:: WHAT IS EXPECTED ::
Counting only lines that contain "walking", state the total found in the material below. Add nothing else.

:: DATASET EXTRACT ::
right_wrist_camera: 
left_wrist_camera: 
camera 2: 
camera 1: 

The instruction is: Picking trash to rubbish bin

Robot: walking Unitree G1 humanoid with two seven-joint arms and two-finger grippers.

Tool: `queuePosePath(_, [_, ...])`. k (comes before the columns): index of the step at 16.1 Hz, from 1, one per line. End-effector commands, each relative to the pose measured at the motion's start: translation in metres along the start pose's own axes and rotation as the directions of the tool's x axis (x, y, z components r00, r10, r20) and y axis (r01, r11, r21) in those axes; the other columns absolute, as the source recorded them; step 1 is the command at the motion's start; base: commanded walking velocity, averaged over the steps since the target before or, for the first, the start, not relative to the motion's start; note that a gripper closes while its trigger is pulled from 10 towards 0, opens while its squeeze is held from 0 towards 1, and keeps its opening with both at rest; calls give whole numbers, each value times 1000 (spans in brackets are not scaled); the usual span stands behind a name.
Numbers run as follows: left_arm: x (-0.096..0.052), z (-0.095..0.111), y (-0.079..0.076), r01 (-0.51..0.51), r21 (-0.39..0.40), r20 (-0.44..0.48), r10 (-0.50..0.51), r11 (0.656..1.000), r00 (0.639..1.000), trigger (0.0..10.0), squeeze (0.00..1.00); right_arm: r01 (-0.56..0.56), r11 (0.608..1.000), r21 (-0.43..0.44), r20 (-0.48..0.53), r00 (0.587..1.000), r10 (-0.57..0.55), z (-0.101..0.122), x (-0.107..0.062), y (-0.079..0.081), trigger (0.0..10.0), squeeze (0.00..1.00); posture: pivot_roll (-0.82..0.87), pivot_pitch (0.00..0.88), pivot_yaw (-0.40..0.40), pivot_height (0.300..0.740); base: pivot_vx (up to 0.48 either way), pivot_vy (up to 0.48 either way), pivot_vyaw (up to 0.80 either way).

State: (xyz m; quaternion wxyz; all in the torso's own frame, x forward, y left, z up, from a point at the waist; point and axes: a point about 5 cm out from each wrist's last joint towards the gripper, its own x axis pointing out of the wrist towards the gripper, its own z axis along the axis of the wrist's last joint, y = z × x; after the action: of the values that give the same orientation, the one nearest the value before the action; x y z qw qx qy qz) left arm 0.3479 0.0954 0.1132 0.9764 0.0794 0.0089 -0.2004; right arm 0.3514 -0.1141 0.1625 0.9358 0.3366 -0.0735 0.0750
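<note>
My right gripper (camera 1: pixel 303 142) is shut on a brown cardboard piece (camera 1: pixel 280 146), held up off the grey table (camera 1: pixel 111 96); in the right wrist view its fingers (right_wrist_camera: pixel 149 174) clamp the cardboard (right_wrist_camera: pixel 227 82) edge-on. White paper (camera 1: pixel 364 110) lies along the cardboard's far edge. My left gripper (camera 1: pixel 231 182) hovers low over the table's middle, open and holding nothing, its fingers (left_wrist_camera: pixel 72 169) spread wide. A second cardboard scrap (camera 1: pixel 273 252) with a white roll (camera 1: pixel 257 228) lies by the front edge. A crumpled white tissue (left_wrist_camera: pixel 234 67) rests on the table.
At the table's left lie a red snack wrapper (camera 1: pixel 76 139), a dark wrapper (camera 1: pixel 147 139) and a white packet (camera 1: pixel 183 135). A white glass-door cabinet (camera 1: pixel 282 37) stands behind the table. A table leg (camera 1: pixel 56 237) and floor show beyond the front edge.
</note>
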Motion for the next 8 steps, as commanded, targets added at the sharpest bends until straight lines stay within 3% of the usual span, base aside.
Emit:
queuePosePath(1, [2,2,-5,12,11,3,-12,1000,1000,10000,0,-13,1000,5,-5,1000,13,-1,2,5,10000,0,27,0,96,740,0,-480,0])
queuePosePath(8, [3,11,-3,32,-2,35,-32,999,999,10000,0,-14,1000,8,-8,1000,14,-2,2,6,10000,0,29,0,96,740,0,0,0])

:: PROBLEM SOLUTION ::
2